Las enterobacterias son anaerobios facultativos que utilizarán la glucosa en 2 fases:
1. Metabolismo aeróbico (respiración oxibióntica) consumiendo rápidamente el oxígeno del medio
2. Metabolismo anaeróbico (fermentación) que puede ser de 2 tipos dependiendo de los productos finales obtenidos:

     2.1 fermentación ácido-mixta: productos finales son ácidos orgánicos (fórmico, acético, láctico y succínico) y etanol
     2.2 fermentación butilén glicólica: productos finales son compuestos neutros como el butanodiol y el etanol, produciéndose acetoína como intermediario.

La liberación de ácidos orgánicos  generará un acusado descenso del pH que podrá ser detectado añadiendo al medio un indicador de pH como el rojo de metilo (rojo a pH 4.0).
Si la fermentación que se ha llevado a cabo produce acetoína puede ser detectada añadiendo al medio KOH y alfa-naftol que reaccionarán con este compuesto produciendo rojo característico.

Prueba de fenilalanina

En este medio, el aminoácido presente es la fenilalanina, empleado para determinar la presencia de la enzima fenilalanina desaminasa en bacterias.
La acción de esta enzima se evidencia por la aparición en el medio del producto resultado (ácido fenilpirúvico) que se detecta mediante adición de cloruro férrico, resultando un compuesto de coloración verde oscuro.

 

Prueba de oxidasa

Se basa en la capacidad del colorante tetrametil-p-fenilendiamonio de oxidarse al ceder electrones al citocromo c en su presencia, produciendo formas coloreadas (azul/morado).
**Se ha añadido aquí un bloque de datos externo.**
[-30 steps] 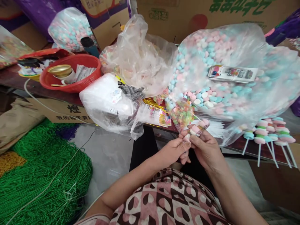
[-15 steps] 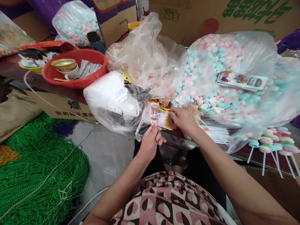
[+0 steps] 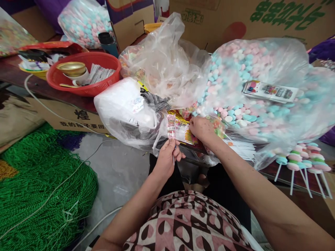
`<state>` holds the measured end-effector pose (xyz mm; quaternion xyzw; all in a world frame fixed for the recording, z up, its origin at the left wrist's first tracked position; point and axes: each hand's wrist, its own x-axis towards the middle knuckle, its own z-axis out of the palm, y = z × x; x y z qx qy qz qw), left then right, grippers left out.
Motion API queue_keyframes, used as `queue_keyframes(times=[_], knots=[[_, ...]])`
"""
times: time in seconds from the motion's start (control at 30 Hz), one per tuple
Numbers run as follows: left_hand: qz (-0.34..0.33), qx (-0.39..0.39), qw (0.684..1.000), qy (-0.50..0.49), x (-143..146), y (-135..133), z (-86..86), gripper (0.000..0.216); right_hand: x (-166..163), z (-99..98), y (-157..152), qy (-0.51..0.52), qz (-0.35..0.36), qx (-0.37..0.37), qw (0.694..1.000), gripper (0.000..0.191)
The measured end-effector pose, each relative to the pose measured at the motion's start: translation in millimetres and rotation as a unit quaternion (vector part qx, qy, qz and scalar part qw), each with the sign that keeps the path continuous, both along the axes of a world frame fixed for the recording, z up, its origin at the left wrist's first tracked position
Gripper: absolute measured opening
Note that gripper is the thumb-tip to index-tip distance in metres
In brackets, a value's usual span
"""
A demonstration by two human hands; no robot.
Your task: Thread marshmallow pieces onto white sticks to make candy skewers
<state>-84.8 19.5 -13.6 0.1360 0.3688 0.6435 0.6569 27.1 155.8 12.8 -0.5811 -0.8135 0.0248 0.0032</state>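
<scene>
My left hand (image 3: pixel 169 155) is closed around the bottom of a small printed clear packet (image 3: pixel 171 124), held upright. A thin stick pokes out below the fingers, as on a wrapped lollipop; the sweet inside is not plain to see. My right hand (image 3: pixel 202 129) has its fingers bent and pressed together at the end of a pile of gold twist ties (image 3: pixel 180 114). Whether a tie is between those fingertips is hidden. Beneath the ties lie printed wrappers (image 3: pixel 188 135) on the table. White sticks (image 3: pixel 242 149) lie right of my right wrist.
A big clear bag of pink, blue and white marshmallows (image 3: pixel 237 115) fills the right side, with a stack of wrappers (image 3: pixel 270 91) on it. Marshmallow lollipops (image 3: pixel 294 160) stick over the table edge. A red basket (image 3: pixel 83 91) and a white plastic bag (image 3: pixel 123 101) stand left.
My right hand has shifted slightly down at the gold twist ties, its fingers curling further in. My left hand keeps the packet upright in nearly the same place.
</scene>
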Motion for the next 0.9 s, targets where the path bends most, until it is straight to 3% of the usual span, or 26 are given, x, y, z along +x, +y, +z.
queue_keyframes(times=[0.37,0.47,0.53,0.63,0.73,0.8,0.9], knots=[[-0.02,0.006,1.0,0.007,8,4,1.5,0.032,25,-13.4,5,0.261,-0.007,-0.018,0.965,0.014],[-0.021,0.006,1.0,0.013,8,5,3.4,0.033,27,-15.3,6,0.304,-0.018,-0.069,0.95,0.017],[-0.021,0.007,1.0,0.017,7,6,4.5,0.033,30,-13.9,5,0.376,-0.059,-0.124,0.916,0.02],[-0.02,0.01,0.999,0.025,6,8,5.9,0.033,37,-4.9,-11,0.539,-0.119,-0.156,0.819,0.018],[-0.034,0.008,0.998,0.05,9,10,7.2,0.037,41,7.5,-44,0.65,-0.089,-0.164,0.736,0.025],[-0.06,0.007,0.996,0.072,14,12,7.9,0.039,41,11.5,-68,0.647,-0.057,-0.185,0.738,0.025],[-0.093,-0.004,0.991,0.092,24,14,7.9,0.038,39,7.9,-92,0.57,-0.009,-0.12,0.813,0.018]])
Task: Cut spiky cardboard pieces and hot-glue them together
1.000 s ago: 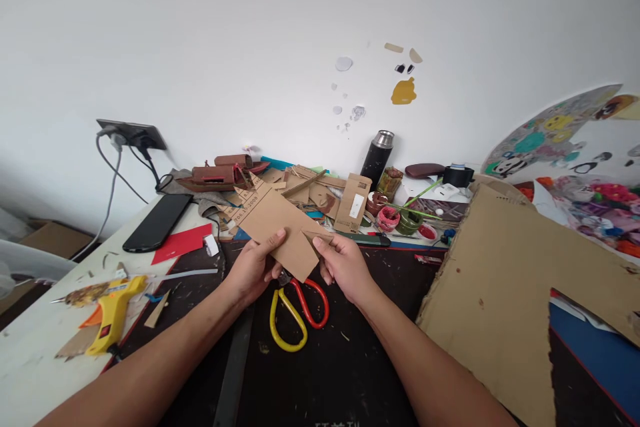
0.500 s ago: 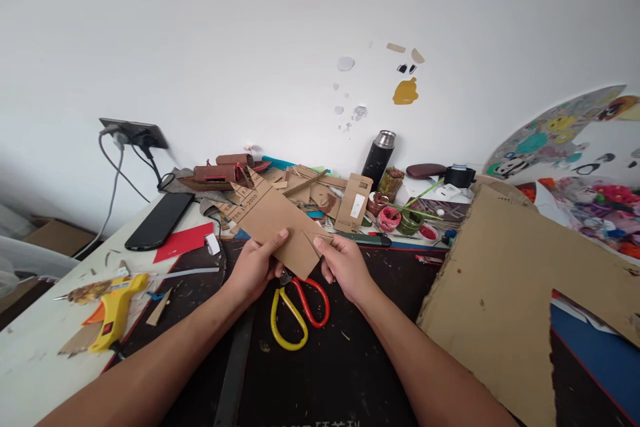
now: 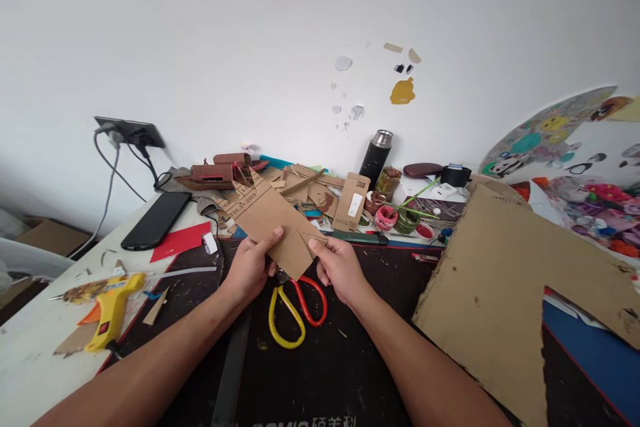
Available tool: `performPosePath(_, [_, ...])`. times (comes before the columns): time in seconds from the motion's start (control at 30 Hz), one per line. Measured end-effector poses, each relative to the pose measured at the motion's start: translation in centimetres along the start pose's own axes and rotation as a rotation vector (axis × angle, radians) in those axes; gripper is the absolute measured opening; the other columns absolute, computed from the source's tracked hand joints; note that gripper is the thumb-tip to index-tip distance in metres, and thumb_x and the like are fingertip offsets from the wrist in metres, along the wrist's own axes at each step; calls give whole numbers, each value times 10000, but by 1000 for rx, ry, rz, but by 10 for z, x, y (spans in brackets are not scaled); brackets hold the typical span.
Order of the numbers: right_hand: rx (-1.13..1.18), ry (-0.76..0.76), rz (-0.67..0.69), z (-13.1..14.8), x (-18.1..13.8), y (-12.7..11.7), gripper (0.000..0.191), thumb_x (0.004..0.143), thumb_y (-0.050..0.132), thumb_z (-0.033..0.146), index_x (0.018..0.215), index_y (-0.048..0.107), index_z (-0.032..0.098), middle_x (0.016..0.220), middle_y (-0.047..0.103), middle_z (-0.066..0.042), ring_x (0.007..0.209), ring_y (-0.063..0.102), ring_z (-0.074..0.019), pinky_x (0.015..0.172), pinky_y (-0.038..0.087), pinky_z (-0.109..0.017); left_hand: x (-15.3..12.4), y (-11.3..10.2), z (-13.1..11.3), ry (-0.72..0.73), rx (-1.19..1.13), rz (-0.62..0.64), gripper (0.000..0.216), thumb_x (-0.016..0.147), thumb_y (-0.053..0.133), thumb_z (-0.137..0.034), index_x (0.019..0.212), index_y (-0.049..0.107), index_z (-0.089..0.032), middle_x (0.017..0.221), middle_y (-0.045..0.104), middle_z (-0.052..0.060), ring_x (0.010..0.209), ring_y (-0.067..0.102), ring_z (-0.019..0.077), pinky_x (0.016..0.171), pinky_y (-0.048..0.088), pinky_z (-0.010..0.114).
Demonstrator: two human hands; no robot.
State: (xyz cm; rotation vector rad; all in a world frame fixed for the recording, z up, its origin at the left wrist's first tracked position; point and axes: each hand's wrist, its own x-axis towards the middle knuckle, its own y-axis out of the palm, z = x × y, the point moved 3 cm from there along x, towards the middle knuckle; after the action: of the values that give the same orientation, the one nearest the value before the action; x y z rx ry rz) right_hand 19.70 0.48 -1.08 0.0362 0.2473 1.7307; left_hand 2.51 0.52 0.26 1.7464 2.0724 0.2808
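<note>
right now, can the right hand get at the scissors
Probably yes: the scissors lie near the right hand with their handles uncovered. That hand is pinching the cardboard, though, so it would likely have to let go first.

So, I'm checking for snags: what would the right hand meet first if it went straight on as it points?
The cardboard piece, which the right hand pinches by one end. Beyond it, the line seems to run towards the brown model boat, though depth is unclear.
</note>
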Motion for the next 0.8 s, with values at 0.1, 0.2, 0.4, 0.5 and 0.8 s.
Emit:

Permite diferenciar el grupo Enterobacteriaceae (que carecen de citocromo c) del género Pseudomonas (que posee citocromo c).

Sistema API para enterobacterias

Sistema que permite obtener todos los resultados de las mismas pruebas realizadas arriba, de manera simultánea, rápida y con una menor cantidad de muestras y reactivos.